SICK (2023) Dir. John Hyams
I’ve had mixed (to say the least) feelings about slasher films in the past. Since Scream (1996) so brilliantly deconstructed the genre, I’ve had a hard time looking beyond the clichés it parodied so well. And being generous, I don’t think there’s been much since which has really got my blood pumping.
Cabin in the Woods was great but also essentially part of the same meta-satire cloth that Scream was cut from. But with far too many reboots and remakes, to me it feels a tired genre with very few highlights in the last decade.
And it’s not that I don’t like a violent flick. The Guest, Hush, Coralie Fargeat’s Revenge and Green Room were fantastic films. But pure slashers (especially of the US-teen variety) and familiar franchise fare like the recent Halloween retread have left me colder than a body in a morgue.
But there is light, and blood, at the end of this tunnel with Sick. Funnily enough, it is co-written by Kevin Williamson, the writer of Scream. Set in 2020 at the height of the global pandemic, we open the film with a young man who enters a supermarket before receiving ominous texts to his mobile phone.
The mask mandate is a clever conceit with regards to the usual “faceless/masked” killer trope but before you can say “this has a phone call opening like Scream” the boy is dispatched by a hooded assailant.
The bloody opening had me hooked as although it felt familiar, the grappling of the young man and his killer is edited in a flurry of kinetic energy with a real physicality to it as they messily fight around an apartment. Hyams' previous film was the horror Alone, but before that he cut his teeth on Universal Soldier films which must have honed his impressive fight choreography credentials.
After this, we then follow a young girl Parker (Gideon Adlon) who heads to a lake house with her friend Miri (Bethlehem Million) and the two chat about life and relationships before DJ, a man who Parker had a brief fling with, strangely shows up to disrupt their tranquil break.
The middle of the film slows a bit with drawn-out scene-setting as it puts the narrative pieces in place. The build up works well though as the film soon sees a hooded stranger arrive and steal the girls' mobile phones whilst they’re asleep and then all hell breaks loose.
The movie barely stops from this point but a big plus point for me was the attempt at some reality and including characters that weren’t utter morons. Or make moronic decisions. From attempting to get weapons to trying to swim, drive away or planning to get a phone back, the female leads attempt undertake sensible decisions, at the right time too, which is always a good thing in my book and so lacking in most horrors.
Inventive but visceral attacks culminate in a well-orchestrated sequence set on a part of a floating pier and a mid film twist was pleasantly surprising - although could have lingered a bit more to give brief respite from the chaos.
But it again defies expectations by having scares which aren’t clearly signposted by sounds or the score, and at 85 minutes, it’s a brief but unrelenting strike on the senses.

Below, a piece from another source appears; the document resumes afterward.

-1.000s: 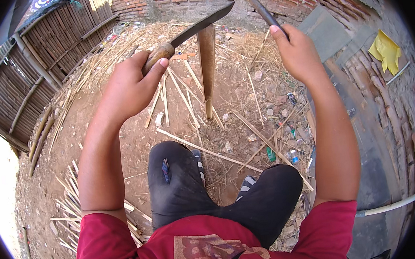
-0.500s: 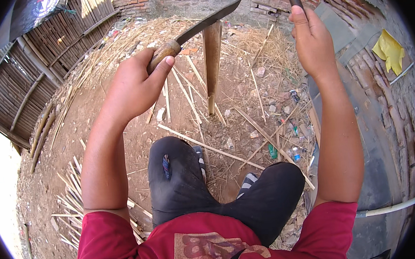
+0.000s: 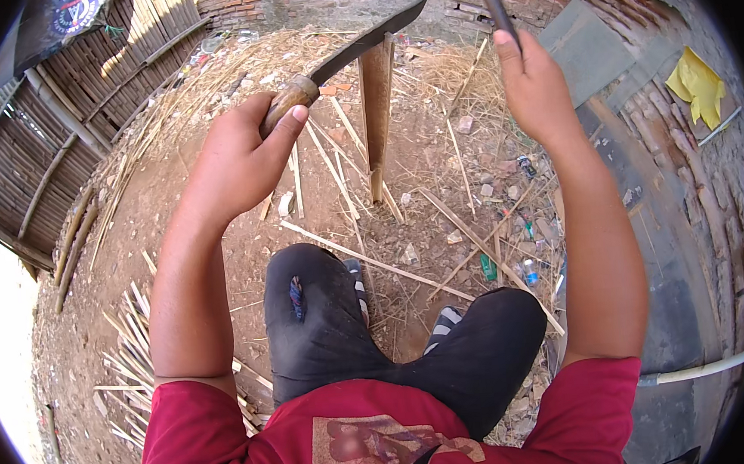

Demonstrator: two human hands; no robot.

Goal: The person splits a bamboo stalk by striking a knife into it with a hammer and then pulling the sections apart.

The film plays around with the concerns of Covid - like lockdowns, masks, keeping your distance (or not) and how different people’s viewpoints intersected and clashed on both the science and guidance at the time.
And as the fury increases and the fight for survival becomes more intense, Sick throws in even more surprises before it ends with each one delivering a satisfying moment or carefully thought-out plot point with aplomb.
As it wraps up, Sick does have some of those clichés I worry so much about but also breathes (mask-covered) fresh life into standard slasher elements. My only worry now is that it will spawn into a 6-part franchise of unsatisfying sequels with nothing more to say. Dear filmmakers, please don’t. One and done is fine.
I am as surprised as anyone, especially with my indisposition to similar recent fare, that a genre which has been infected with so little flavour has brought us a film that is a socially distanced scream-fest. And so Sick impressively injects a big dose of (un)vaccinated violence and pin-sharp politics without sacrificing any entertainment.